> [Activity] Output only the lines of the entries that follow, starting at the one with "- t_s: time" and running down to the one with "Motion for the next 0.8", both included and unchanged.
++++ Extracted material
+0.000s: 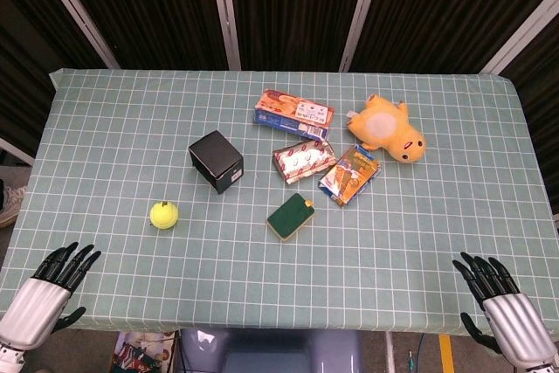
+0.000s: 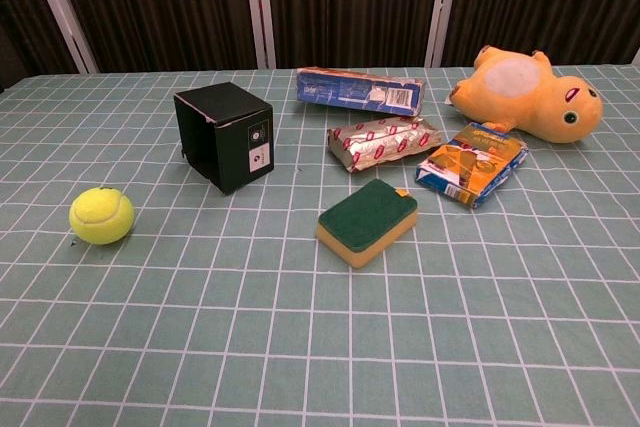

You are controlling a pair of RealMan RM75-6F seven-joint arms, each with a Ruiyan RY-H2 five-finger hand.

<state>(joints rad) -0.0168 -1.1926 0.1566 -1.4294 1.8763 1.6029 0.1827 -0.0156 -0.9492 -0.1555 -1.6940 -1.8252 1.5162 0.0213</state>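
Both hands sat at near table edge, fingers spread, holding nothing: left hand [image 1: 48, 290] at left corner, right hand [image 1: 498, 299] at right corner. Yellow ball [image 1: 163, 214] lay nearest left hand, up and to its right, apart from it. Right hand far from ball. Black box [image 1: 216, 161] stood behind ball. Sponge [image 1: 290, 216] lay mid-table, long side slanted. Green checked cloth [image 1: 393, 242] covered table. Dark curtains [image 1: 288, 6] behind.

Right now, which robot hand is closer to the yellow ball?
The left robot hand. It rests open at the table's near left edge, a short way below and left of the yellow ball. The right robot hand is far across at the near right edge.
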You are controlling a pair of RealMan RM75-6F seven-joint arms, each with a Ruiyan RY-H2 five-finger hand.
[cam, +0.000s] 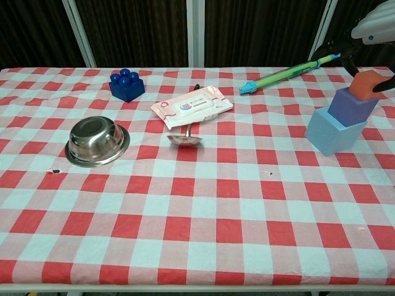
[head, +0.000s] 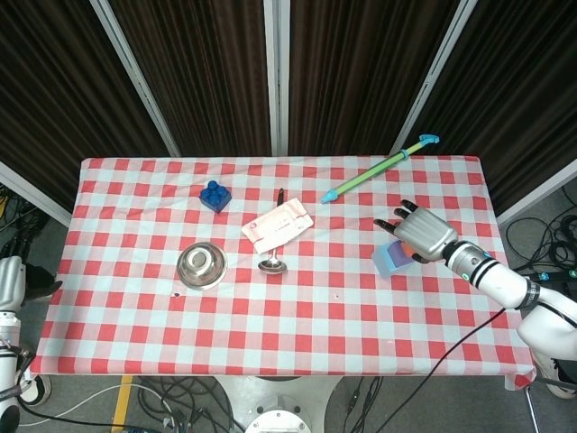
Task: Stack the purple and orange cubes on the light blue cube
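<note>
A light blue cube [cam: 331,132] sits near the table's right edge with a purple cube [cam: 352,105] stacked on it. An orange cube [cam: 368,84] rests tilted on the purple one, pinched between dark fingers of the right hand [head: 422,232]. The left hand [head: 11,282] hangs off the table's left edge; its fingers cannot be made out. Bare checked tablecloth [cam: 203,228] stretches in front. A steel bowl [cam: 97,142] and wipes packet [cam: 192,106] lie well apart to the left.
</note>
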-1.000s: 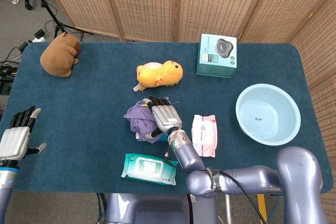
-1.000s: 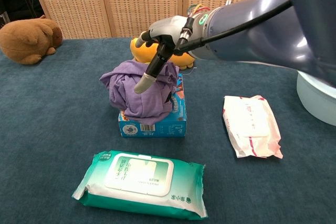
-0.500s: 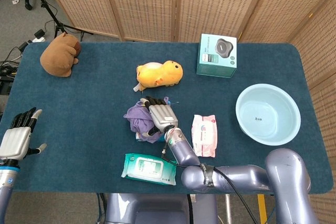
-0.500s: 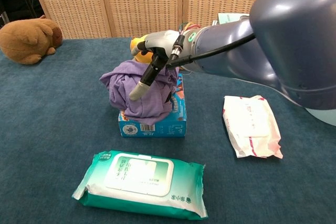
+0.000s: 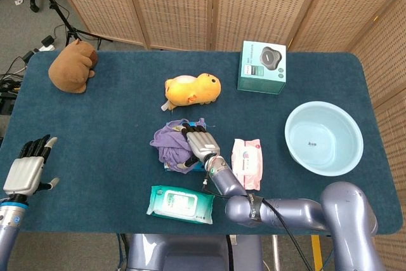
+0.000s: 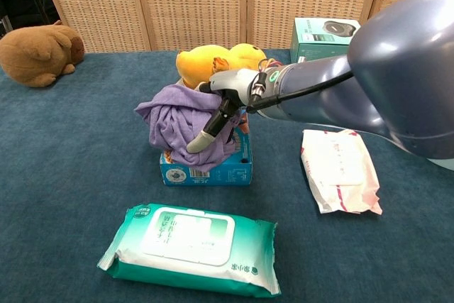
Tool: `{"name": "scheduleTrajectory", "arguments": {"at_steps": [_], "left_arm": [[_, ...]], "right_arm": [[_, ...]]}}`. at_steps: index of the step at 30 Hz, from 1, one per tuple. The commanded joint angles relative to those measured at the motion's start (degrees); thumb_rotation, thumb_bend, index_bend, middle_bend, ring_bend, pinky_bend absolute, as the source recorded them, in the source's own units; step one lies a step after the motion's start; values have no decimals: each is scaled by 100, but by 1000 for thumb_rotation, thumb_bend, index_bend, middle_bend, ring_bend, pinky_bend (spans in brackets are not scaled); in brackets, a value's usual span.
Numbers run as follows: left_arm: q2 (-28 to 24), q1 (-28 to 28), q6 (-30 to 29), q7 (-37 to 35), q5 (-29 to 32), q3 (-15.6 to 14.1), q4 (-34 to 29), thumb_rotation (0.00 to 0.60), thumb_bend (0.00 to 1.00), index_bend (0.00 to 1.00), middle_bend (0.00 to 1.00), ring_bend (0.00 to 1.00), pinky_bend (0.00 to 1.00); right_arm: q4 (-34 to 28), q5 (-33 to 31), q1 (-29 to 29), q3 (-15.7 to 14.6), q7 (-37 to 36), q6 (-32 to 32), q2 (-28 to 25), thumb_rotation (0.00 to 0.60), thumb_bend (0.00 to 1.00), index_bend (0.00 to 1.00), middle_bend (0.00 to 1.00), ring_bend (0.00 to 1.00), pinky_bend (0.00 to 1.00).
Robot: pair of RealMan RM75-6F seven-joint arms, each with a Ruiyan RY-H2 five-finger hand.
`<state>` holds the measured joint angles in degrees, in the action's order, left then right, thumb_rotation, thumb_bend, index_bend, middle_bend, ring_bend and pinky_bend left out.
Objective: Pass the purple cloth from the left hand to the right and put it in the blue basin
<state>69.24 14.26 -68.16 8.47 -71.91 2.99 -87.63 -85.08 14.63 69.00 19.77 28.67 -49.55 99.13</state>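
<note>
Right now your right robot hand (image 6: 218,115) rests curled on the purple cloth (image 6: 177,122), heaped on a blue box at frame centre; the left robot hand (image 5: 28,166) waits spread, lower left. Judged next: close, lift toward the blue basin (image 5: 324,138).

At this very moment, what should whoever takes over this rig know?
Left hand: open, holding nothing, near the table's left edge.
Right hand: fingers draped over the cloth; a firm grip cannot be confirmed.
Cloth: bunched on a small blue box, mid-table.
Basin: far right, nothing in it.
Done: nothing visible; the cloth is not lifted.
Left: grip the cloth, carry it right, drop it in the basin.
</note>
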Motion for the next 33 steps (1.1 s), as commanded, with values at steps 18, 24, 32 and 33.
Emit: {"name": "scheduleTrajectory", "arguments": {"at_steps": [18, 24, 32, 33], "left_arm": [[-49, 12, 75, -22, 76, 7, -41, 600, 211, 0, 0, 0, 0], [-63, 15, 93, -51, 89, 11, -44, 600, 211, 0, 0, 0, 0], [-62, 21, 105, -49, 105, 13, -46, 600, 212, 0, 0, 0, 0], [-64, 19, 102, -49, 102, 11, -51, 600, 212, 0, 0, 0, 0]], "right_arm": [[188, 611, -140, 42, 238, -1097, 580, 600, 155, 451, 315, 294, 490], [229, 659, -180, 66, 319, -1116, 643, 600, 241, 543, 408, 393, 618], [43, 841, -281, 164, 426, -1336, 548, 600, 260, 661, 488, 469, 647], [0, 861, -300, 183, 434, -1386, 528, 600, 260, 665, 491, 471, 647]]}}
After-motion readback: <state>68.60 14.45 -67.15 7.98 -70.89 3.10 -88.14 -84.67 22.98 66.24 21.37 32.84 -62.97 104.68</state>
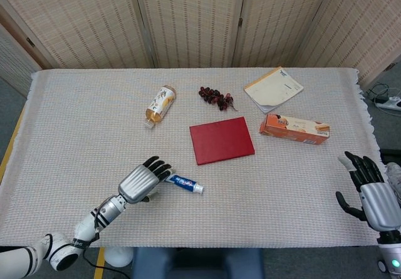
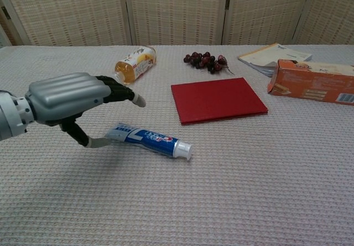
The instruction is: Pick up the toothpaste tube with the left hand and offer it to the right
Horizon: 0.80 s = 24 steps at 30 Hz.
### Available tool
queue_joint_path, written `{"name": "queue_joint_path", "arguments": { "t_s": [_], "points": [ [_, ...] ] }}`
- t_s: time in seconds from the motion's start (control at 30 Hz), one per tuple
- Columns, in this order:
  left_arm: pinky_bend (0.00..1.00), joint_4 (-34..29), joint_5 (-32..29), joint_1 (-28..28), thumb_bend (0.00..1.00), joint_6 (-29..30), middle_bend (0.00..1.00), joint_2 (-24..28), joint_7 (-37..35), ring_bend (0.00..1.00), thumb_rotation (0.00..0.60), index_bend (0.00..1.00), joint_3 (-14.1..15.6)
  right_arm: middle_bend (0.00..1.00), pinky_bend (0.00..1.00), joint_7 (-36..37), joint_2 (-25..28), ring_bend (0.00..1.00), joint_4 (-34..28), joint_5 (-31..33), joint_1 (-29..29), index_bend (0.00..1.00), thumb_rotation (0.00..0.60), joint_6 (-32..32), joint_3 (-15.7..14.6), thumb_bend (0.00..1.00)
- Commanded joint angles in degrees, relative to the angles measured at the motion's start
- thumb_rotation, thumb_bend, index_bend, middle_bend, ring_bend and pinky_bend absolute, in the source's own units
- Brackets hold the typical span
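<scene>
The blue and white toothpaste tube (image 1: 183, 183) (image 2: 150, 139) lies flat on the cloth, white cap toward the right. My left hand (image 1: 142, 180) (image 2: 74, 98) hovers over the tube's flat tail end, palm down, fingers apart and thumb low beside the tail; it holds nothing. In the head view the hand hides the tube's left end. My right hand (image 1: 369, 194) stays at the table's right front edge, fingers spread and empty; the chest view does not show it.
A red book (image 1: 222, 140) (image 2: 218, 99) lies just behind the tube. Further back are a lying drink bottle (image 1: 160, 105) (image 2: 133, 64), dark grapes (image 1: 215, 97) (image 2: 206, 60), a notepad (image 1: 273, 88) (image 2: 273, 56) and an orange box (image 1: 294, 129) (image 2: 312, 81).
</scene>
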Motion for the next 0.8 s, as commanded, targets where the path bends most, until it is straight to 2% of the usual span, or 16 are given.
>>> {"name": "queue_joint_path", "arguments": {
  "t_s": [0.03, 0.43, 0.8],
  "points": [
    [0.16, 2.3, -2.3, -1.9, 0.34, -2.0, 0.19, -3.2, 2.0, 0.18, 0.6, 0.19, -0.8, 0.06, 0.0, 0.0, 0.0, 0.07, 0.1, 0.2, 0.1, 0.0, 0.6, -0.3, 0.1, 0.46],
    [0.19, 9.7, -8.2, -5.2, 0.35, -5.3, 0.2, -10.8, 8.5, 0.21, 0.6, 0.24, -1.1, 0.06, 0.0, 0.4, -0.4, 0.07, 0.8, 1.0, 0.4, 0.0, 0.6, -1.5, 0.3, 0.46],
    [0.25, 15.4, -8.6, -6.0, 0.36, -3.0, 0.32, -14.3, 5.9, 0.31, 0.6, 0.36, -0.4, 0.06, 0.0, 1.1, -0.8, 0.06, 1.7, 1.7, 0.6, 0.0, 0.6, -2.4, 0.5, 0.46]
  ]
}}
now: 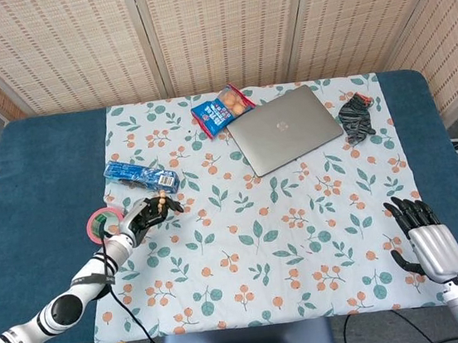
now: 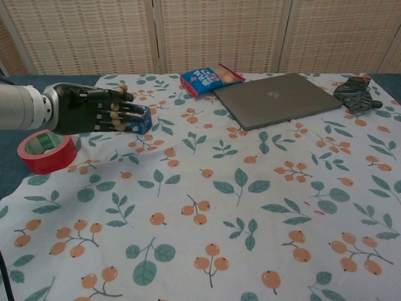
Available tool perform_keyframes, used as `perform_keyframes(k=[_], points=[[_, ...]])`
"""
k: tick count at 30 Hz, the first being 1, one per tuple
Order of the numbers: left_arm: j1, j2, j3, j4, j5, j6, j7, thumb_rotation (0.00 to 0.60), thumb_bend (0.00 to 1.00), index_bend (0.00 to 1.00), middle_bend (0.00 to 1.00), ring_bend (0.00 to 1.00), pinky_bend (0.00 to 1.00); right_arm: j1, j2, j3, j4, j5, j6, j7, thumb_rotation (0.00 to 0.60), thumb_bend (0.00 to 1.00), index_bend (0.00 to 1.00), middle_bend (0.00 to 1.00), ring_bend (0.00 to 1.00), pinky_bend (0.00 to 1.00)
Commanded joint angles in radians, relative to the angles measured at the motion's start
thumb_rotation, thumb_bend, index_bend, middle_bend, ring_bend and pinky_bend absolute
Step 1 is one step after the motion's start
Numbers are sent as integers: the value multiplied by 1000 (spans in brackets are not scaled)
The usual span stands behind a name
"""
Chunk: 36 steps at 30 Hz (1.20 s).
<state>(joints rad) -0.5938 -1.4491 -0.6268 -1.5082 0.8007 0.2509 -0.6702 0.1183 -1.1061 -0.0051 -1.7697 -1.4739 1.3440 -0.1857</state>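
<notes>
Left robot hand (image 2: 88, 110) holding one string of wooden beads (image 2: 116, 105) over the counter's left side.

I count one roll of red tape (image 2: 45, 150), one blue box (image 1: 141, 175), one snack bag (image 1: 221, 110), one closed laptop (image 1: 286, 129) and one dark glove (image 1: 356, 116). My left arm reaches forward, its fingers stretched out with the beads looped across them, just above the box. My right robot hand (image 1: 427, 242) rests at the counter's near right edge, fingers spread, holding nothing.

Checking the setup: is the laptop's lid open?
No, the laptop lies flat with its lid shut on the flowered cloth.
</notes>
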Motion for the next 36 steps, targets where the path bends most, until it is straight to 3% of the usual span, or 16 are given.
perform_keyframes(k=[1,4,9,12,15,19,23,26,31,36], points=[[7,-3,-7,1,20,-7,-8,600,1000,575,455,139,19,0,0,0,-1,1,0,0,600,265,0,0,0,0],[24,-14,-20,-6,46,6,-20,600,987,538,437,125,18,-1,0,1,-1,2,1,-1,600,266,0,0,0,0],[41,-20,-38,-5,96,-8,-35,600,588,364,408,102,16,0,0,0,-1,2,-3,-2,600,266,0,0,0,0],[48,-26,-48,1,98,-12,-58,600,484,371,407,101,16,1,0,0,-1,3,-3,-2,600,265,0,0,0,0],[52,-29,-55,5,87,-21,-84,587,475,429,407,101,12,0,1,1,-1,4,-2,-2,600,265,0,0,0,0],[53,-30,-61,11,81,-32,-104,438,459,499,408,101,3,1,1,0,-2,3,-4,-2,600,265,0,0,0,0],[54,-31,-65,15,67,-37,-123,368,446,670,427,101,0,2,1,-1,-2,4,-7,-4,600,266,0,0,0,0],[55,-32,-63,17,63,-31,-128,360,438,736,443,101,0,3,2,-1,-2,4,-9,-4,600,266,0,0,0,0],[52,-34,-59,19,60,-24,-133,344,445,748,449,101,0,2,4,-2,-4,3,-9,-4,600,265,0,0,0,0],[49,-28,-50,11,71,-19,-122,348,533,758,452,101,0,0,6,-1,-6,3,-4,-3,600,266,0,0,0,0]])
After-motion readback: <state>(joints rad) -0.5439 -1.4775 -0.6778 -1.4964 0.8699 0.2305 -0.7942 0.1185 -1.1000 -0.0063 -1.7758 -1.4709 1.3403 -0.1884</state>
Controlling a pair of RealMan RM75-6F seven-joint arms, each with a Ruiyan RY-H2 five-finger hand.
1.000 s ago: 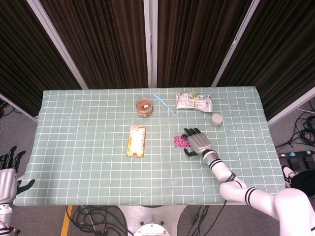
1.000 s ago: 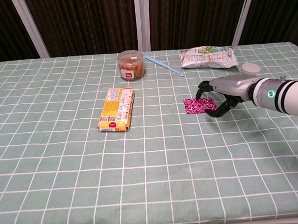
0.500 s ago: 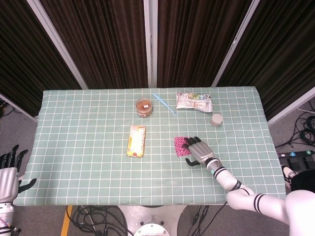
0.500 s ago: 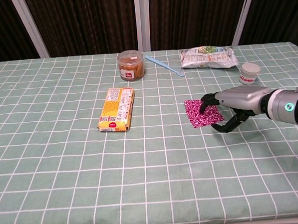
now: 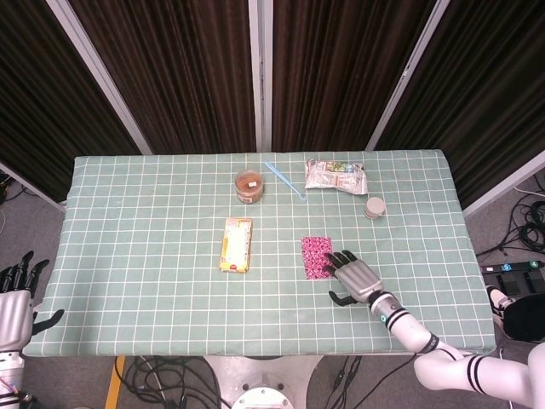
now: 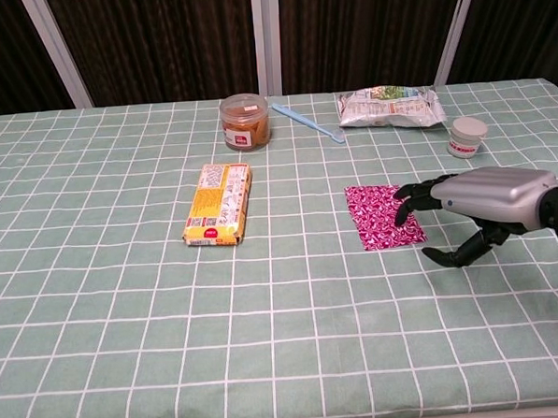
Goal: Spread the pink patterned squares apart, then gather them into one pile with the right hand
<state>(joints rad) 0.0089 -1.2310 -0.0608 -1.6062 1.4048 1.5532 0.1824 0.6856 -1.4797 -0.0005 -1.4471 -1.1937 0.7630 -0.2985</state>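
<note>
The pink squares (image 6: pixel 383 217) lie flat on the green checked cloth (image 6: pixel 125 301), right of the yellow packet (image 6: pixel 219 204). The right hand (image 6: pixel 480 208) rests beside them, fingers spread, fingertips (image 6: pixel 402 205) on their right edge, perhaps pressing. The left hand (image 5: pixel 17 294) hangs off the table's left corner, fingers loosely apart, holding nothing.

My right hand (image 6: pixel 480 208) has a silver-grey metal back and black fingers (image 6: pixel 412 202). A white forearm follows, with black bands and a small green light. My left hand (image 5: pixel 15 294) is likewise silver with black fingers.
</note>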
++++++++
> [Output for this task]
- t_s: time in seconds from the motion's start (control at 30 Hz), one per tuple
- Columns, in this order:
  left_arm: pinky_bend (0.00..1.00), joint_4 (-34..29), joint_5 (-32..29), joint_1 (-28..28), thumb_bend (0.00..1.00), joint_6 (-29..30), middle_bend (0.00..1.00), joint_2 (-24..28), joint_7 (-37..35), ring_bend (0.00..1.00), thumb_rotation (0.00..0.60), index_bend (0.00..1.00), joint_3 (-14.1..15.6)
  right_arm: middle_bend (0.00..1.00), pinky_bend (0.00..1.00), joint_7 (-36..37), joint_2 (-25..28), ring_bend (0.00..1.00), joint_4 (-34..28), joint_5 (-31..33), joint_1 (-29..29), index_bend (0.00..1.00), thumb_rotation (0.00..0.60), joint_6 (-32..32), joint_3 (-15.7..14.6), thumb_bend (0.00..1.00)
- Commanded joint angles in degrees, relative to the angles measured at the motion's start
- thumb_rotation, thumb_bend, index_bend, middle_bend, ring_bend and pinky_bend absolute, in the source's own units
- Brackets hold the typical span
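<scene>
The blue and white toothpaste tube (image 1: 183, 183) (image 2: 150, 139) lies flat on the cloth, white cap toward the right. My left hand (image 1: 142, 180) (image 2: 74, 98) hovers over the tube's flat tail end, palm down, fingers apart and thumb low beside the tail; it holds nothing. In the head view the hand hides the tube's left end. My right hand (image 1: 369, 194) stays at the table's right front edge, fingers spread and empty; the chest view does not show it.
A red book (image 1: 222, 140) (image 2: 218, 99) lies just behind the tube. Further back are a lying drink bottle (image 1: 160, 105) (image 2: 133, 64), dark grapes (image 1: 215, 97) (image 2: 206, 60), a notepad (image 1: 273, 88) (image 2: 273, 56) and an orange box (image 1: 294, 129) (image 2: 312, 81).
</scene>
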Motion for the next 0.8 s, as commanded, targets where the path bends most, until it is straight to 2% of the usual span, or 16 are given.

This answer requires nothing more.